There was a significant reduction in the norepinephrine requirement among the patients receiving either a terlipressin or a vasopressin infusion. In the analyses of the standardized mean difference, there is a significant difference between the vasopressin and control patients (-1.56 (-1.71 to -1.41); P < 0.0001) and between the terlipressin and control patients (-1.97 (-2.62 to -1.32); P < 0.0001) with respect to the norepinephrine dosages (Figure 2).

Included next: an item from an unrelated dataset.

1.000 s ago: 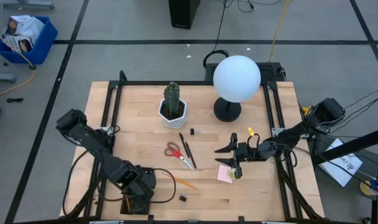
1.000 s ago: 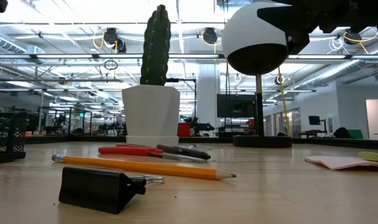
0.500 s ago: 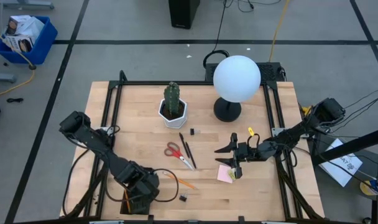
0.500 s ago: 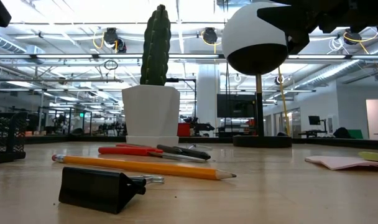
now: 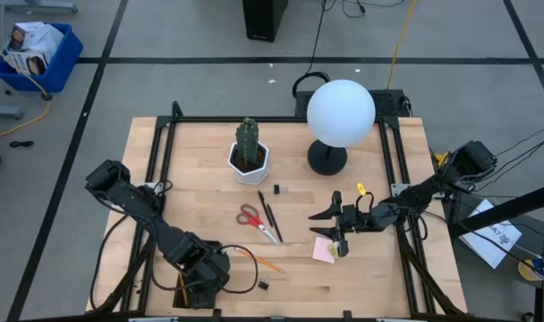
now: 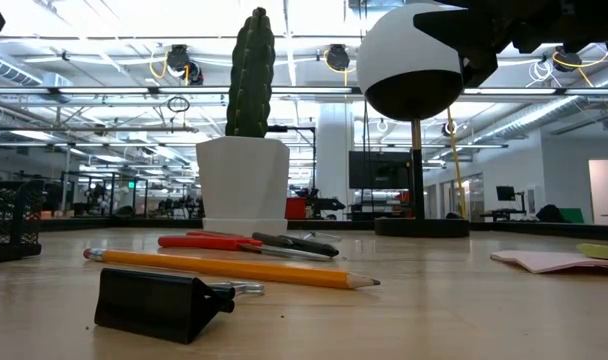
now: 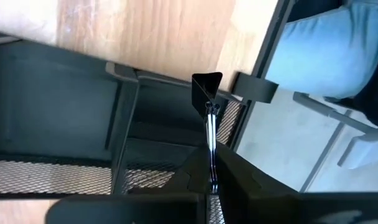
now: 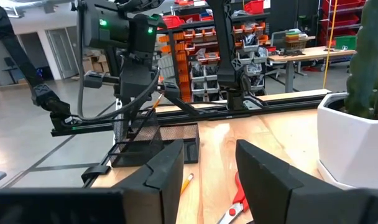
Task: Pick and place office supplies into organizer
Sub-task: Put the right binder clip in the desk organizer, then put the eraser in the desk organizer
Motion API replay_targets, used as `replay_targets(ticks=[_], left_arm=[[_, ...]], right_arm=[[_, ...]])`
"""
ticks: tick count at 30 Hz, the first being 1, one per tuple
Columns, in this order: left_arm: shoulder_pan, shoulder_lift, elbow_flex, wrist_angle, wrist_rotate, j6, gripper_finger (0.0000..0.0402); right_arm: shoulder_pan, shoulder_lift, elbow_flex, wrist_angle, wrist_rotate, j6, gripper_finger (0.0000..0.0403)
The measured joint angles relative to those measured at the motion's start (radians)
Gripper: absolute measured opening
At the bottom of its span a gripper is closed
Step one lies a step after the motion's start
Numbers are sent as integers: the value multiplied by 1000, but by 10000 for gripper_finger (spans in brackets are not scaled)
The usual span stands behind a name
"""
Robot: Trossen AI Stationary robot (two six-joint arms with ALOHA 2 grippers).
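Centrally, the table (image 5: 200, 201) is a light wood top inside a black metal frame, standing on a grey floor crossed by dark tape lines. A cactus (image 5: 247, 139) in a white pot and a globe lamp (image 5: 340, 112) stand toward its far edge. Scissors (image 5: 250, 216) and two pens (image 5: 270, 213) lie mid-table; a pencil (image 6: 229, 267) and a clip (image 6: 154, 303) lie nearer the front, and a pink pad (image 5: 324, 249) lies to the right.

The left gripper (image 7: 211, 177) is over the organizer (image 7: 58, 127) at the front-left corner, fingers clenched on the wire handles of a second clip (image 7: 206, 87). The right gripper (image 5: 333, 224) hovers just above the pad, fingers apart and empty.

Behind the table, the low view shows an open hall with ceiling lights, shelving and workbenches. A blue bin (image 5: 35, 54) sits on the floor.
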Motion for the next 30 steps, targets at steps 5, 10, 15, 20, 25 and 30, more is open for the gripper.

The association of vasopressin with a decreased dose of norepinephrine infusion reduced mortality in adult patients (RR, 0.87 (0.76 to 1.00); P = 0.05). The terlipressin infusion did not influence mortality (RR, 0.88 (0.62 to 1.25); P = 0.47), and in the combined analysis terlipressin + vasopressin resulted in a decreased mortality (RR, 0.87 (0.77 to 0.99); P = 0.04) (Figure 3). With respect to adverse events, vasopressin and control patients were analyzed because no study that evaluated the effects of terlipressin described adverse events (see Table S4 in Additional file 2). There was no difference in adverse events between the vasopressin and control groups (RR, 0.98 (0.65 to 1.47); P = 0.92) (Figure S6 in Additional file 3). There is no correlation between the magnitude of the reduction of norepinephrine during follow-up and the risk ratio for mortality (r = 0.143; P = 0.652).

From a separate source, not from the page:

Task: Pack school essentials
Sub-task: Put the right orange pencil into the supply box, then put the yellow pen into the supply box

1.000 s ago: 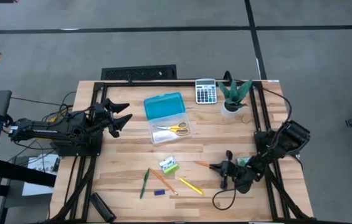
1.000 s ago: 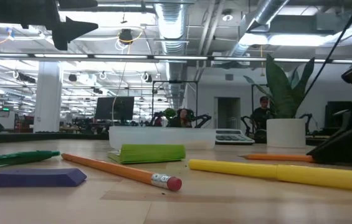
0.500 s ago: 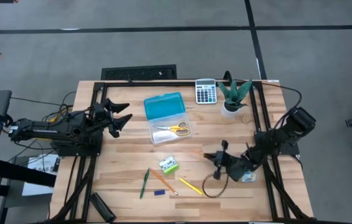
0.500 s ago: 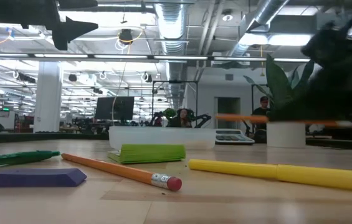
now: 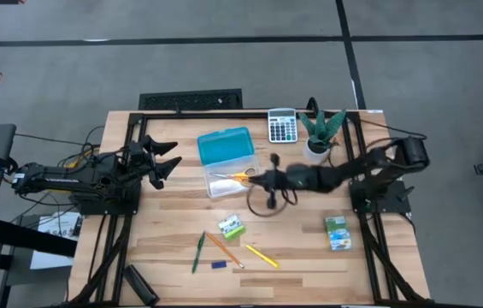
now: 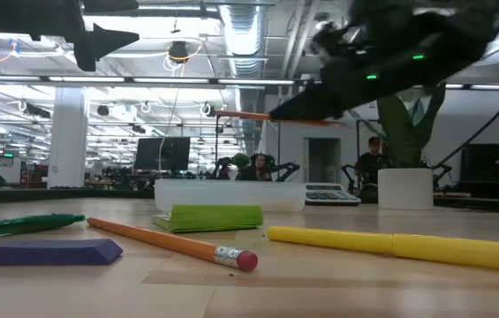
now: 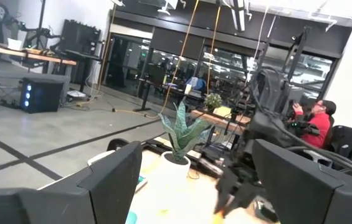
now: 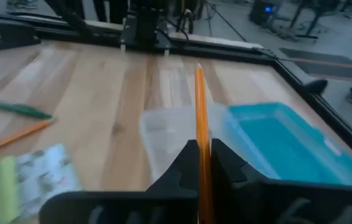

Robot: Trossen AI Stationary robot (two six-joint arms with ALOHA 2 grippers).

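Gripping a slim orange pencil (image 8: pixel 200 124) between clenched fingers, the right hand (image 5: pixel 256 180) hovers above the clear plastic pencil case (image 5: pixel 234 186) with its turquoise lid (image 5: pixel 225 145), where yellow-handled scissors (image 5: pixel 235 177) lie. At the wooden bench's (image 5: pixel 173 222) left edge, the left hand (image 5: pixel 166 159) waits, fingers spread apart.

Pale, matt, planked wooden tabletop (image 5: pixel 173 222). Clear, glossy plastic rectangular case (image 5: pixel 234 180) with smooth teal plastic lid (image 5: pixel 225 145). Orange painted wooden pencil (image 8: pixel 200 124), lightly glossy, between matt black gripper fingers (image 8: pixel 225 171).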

To explore the study heterogeneity, stratified analyses were performed across a number of key study characteristics and clinical factors. The summary of the analysis is shown in Table 2, and the complete analysis is shown in Table S5 in Additional file 2. In the survival analysis, we found a reduction in mortality with vasopressin patients with septic shock (P = 0.05) (Figure 3). The number needed to treat for this condition was 1 to 15. This effect on mortality disappeared after analysis without the study by Russell and colleagues [10]. The reduction in norepinephrine requirement was more significant in the double-blinded studies, in patients with septic shock, and with smaller doses of vasopressin and terlipressin. When we analyzed the data without the study by Russell and colleagues [10], the standardized mean difference found was smaller but still significant (Table S5 in Additional file 2).

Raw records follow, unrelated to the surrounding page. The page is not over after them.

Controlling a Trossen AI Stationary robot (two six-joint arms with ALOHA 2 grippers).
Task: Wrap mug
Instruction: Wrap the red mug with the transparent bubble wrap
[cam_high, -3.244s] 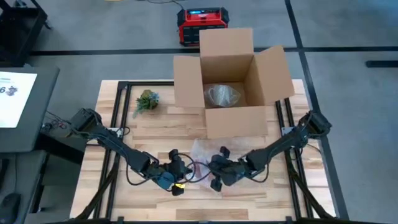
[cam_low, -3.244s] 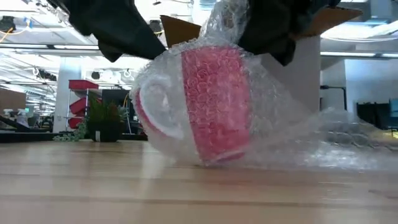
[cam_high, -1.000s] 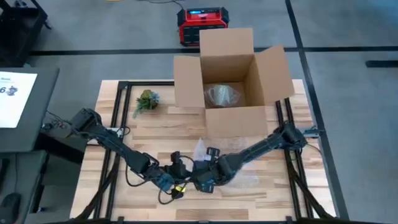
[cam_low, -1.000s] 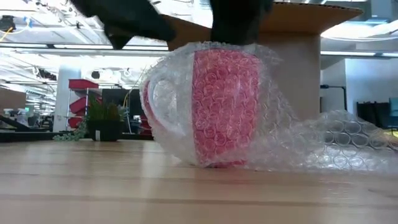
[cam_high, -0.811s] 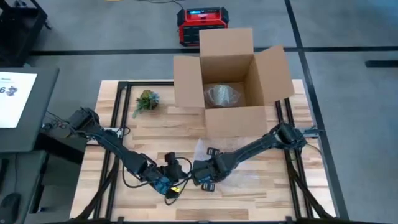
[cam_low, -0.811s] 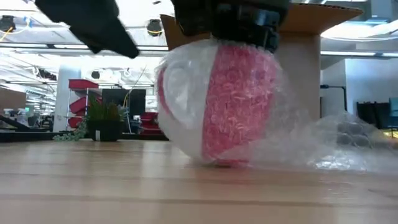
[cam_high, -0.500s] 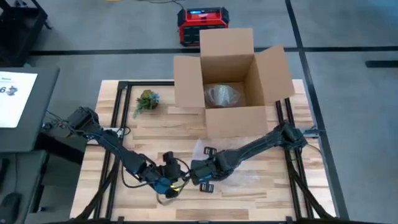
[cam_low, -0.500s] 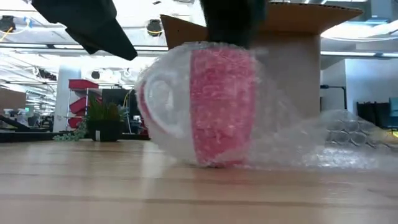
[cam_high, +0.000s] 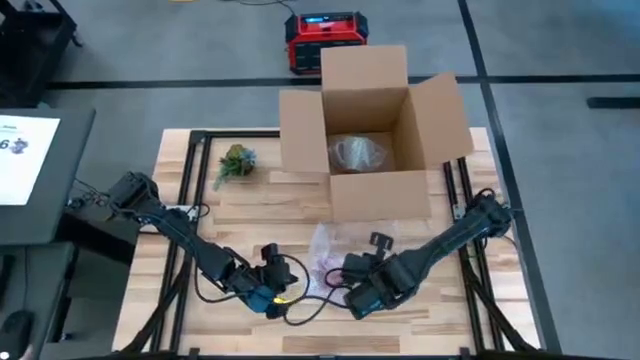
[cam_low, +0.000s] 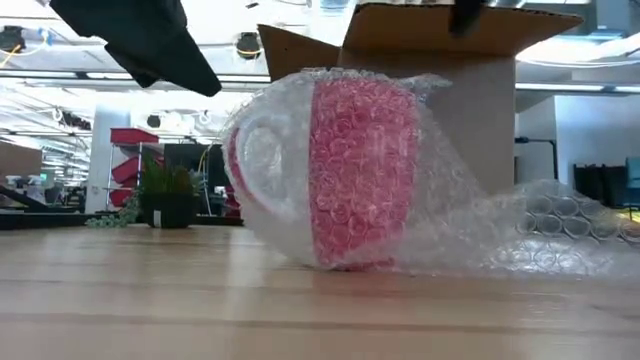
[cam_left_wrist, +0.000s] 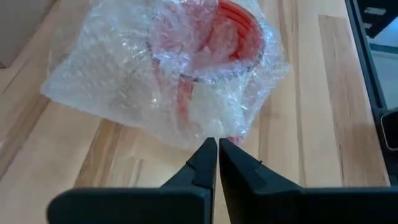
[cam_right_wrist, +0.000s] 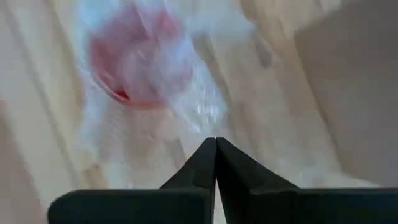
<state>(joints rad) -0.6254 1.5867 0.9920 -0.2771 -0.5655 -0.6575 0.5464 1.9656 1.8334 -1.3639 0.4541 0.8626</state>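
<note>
A red mug (cam_low: 360, 170) with a white handle lies on its side on the wooden table (cam_high: 250, 210), loosely wrapped in clear bubble wrap (cam_left_wrist: 124, 74). The rest of the sheet trails toward the table's right (cam_low: 560, 230). In the left wrist view the mug's open mouth (cam_left_wrist: 233, 31) shows through the wrap. My left gripper (cam_high: 285, 290) hangs shut above the table on the mug's left, its tips (cam_left_wrist: 217, 144) just short of the wrap. On the mug's near right, my right gripper (cam_high: 352, 285) is also shut, its tips (cam_right_wrist: 216, 142) pointing toward the mug (cam_right_wrist: 140, 68).
An open cardboard box (cam_high: 375, 140) stands at the table's far side behind the mug, with a clear wrapped thing (cam_high: 355, 152) inside. A small potted plant (cam_high: 235, 160) sits far left. Black frame rails (cam_high: 185, 220) run along both table sides. Bare wood lies near the front edge.
My right gripper sat on top of the wrapped mug and has drawn off it toward the table's right and near edge. The mug rocked under it and has settled back on its side. My left gripper has backed a little away from the mug.
</note>
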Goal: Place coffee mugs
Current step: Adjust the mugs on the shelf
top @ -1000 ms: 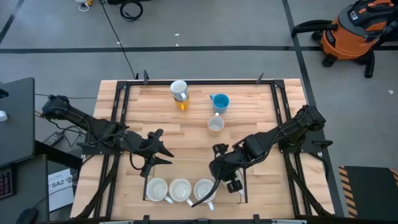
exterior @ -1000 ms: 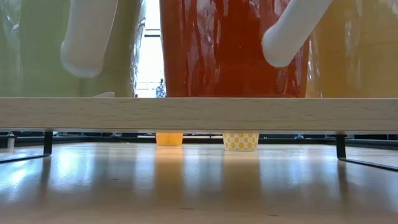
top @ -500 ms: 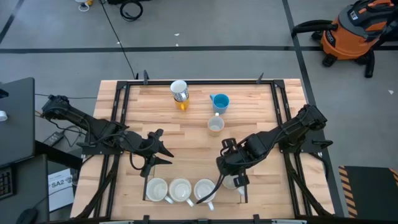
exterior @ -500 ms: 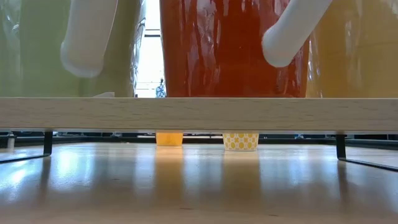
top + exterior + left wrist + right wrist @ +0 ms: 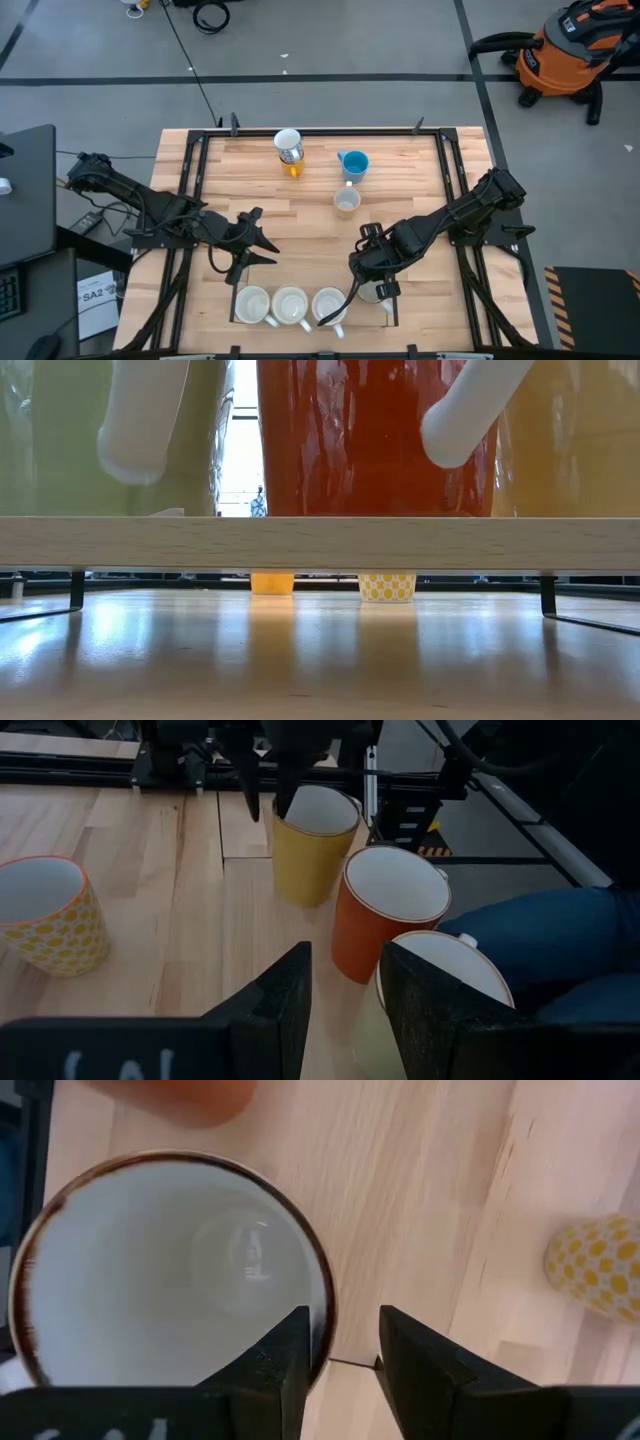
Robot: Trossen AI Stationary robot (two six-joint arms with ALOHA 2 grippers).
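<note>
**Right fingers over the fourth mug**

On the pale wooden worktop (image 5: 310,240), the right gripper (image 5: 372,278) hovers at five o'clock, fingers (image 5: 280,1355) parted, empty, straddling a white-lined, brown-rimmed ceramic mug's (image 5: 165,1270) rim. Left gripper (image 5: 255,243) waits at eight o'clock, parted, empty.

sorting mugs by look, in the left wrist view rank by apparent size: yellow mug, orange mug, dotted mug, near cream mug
1. Orange mug and cream mug: look alike; the cream one is nearest and partly hidden, so unsure.
2. Dotted mug, cut by the edge.
3. Yellow mug, farthest away.
</note>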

When analyzing only the double-blinded studies and the patients with septic shock, vasopressin and terlipressin were associated with an increase in cardiac index compared with norepinephrine alone. However, these findings were more significant in the studies with a shorter follow-up and a smaller number of patients. Higher doses of terlipressin (>40 μg/hour) were associated with decreases in cardiac index, oxygen delivery index, oxygen consumption index, and gastric PaCO₂ gap difference. Further, higher doses of vasopressin (>0.05 U/minute) were associated with an increased gastric PaCO₂ gap difference. Finally, bolus infusion of terlipressin was associated with a significant reduction of the oxygen delivery index and a borderline significant reduction of the cardiac index. These findings were not found with the continuous infusion. The Grading of Recommendations Assessment, Development and Evaluation (GRADE) evidence profile for the impact of vasopressin for the treatment of vasodilatory shock from this systematic review and meta-analysis of randomized controlled trials is shown in Table S6 in Additional file 2.